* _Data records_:
*** Block opens ***
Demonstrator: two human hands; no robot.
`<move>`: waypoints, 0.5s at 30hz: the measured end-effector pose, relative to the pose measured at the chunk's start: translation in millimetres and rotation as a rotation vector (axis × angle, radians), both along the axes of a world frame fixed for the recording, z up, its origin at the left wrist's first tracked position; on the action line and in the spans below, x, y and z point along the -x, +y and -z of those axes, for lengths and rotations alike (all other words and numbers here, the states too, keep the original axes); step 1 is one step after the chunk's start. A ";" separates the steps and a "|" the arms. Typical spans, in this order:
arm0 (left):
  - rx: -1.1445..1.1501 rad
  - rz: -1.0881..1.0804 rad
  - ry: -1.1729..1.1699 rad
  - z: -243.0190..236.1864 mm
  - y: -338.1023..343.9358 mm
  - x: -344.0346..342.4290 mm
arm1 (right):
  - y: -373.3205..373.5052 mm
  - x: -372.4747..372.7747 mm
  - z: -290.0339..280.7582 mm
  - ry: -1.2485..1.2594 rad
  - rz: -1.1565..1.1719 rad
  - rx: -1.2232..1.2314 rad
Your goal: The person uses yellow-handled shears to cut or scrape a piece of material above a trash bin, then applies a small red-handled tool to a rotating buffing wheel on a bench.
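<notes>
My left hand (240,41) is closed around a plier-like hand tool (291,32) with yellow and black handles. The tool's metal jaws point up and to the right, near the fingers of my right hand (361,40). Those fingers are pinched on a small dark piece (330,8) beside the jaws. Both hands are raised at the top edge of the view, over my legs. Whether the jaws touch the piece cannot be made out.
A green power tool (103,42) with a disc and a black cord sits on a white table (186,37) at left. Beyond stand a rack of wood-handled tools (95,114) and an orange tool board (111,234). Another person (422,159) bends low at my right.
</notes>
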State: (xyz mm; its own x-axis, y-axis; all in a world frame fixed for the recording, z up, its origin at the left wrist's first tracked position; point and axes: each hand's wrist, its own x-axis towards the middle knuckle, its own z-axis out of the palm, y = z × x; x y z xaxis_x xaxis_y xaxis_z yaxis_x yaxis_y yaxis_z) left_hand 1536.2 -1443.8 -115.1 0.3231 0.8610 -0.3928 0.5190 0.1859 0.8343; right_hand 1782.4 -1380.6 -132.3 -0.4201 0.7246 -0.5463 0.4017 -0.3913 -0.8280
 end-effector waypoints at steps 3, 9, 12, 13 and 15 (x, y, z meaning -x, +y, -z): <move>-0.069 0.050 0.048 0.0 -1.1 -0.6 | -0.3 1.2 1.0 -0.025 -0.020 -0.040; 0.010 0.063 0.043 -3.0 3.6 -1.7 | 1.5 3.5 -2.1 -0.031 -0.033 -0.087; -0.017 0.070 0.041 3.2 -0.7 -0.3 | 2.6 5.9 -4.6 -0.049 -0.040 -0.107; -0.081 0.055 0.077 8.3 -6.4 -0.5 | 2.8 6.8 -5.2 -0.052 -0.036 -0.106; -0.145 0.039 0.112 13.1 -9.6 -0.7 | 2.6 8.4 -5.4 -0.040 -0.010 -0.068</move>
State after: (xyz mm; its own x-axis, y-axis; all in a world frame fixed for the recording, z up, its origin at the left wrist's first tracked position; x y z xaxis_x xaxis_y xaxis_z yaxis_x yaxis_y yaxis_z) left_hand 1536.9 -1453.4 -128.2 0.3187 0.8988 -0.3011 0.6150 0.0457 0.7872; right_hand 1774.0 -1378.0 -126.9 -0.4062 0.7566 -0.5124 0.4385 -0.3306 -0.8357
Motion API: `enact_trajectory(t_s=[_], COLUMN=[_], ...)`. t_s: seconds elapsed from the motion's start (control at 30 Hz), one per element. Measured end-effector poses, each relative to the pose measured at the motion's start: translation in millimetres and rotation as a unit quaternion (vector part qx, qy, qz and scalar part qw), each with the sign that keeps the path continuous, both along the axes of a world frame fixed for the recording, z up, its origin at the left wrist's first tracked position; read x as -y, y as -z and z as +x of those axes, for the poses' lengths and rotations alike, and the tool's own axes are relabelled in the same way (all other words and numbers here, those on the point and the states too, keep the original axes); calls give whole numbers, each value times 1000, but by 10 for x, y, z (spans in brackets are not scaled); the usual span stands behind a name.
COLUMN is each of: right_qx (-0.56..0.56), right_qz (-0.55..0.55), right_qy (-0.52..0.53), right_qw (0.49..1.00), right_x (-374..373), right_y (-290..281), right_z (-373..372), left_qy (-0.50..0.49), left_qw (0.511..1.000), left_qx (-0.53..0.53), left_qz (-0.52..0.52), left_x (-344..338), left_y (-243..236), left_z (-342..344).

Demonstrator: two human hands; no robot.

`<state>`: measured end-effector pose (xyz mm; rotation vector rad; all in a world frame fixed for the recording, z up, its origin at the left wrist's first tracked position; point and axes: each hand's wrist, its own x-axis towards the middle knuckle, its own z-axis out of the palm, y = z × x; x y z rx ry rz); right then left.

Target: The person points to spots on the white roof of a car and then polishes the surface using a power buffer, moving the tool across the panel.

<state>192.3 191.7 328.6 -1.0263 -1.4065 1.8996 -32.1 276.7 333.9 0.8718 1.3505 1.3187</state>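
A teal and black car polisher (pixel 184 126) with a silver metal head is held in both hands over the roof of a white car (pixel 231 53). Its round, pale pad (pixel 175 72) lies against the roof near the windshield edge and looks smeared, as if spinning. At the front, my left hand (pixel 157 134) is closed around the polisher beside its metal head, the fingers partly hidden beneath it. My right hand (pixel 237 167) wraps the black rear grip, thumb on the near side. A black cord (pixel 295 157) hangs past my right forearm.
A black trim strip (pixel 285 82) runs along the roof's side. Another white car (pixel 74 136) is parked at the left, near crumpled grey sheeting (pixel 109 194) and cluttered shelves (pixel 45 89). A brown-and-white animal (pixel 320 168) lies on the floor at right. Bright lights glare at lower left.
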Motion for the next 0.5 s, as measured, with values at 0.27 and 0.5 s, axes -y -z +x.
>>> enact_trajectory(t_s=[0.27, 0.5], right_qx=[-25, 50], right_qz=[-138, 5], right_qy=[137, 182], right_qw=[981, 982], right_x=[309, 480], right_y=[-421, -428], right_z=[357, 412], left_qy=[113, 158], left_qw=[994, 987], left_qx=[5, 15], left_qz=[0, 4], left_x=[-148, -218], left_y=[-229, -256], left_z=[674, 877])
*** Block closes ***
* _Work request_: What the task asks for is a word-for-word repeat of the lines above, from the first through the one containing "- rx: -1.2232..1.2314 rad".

* _Response to this task_:
Demonstrator: two human hands; no robot.
`<move>`: waypoints, 0.5s at 30hz: the measured end-effector pose, relative to the pose measured at the chunk's start: translation in millimetres and rotation as a rotation vector (axis × angle, radians), both along the axes of a world frame fixed for the recording, z up, its origin at the left wrist's first tracked position; on the action line and in the spans below, x, y and z point along the -x, +y and -z of those axes, for lengths and rotations alike (all other words and numbers here, the states too, keep the original axes); step 1 is one step after the chunk's start. A ";" separates the steps and a "|" the arms. Typical spans, in this order:
arm0 (left):
  - rx: -1.1445..1.1501 rad
  - rz: -1.0881..1.0804 rad
  - ry: -1.1729..1.1699 rad
  - z: -243.0190..236.1864 mm
  - y: -338.1023..343.9358 mm
  - x: -344.0346..342.4290 mm
arm1 (right):
  - y: -373.3205..373.5052 mm
  - x: -372.4747..372.7747 mm
  - z: -290.0339..280.7582 mm
  - ry: -1.2485..1.2594 rad
  - rz: -1.1565..1.1719 rad
  - rx: -1.2232..1.2314 rad

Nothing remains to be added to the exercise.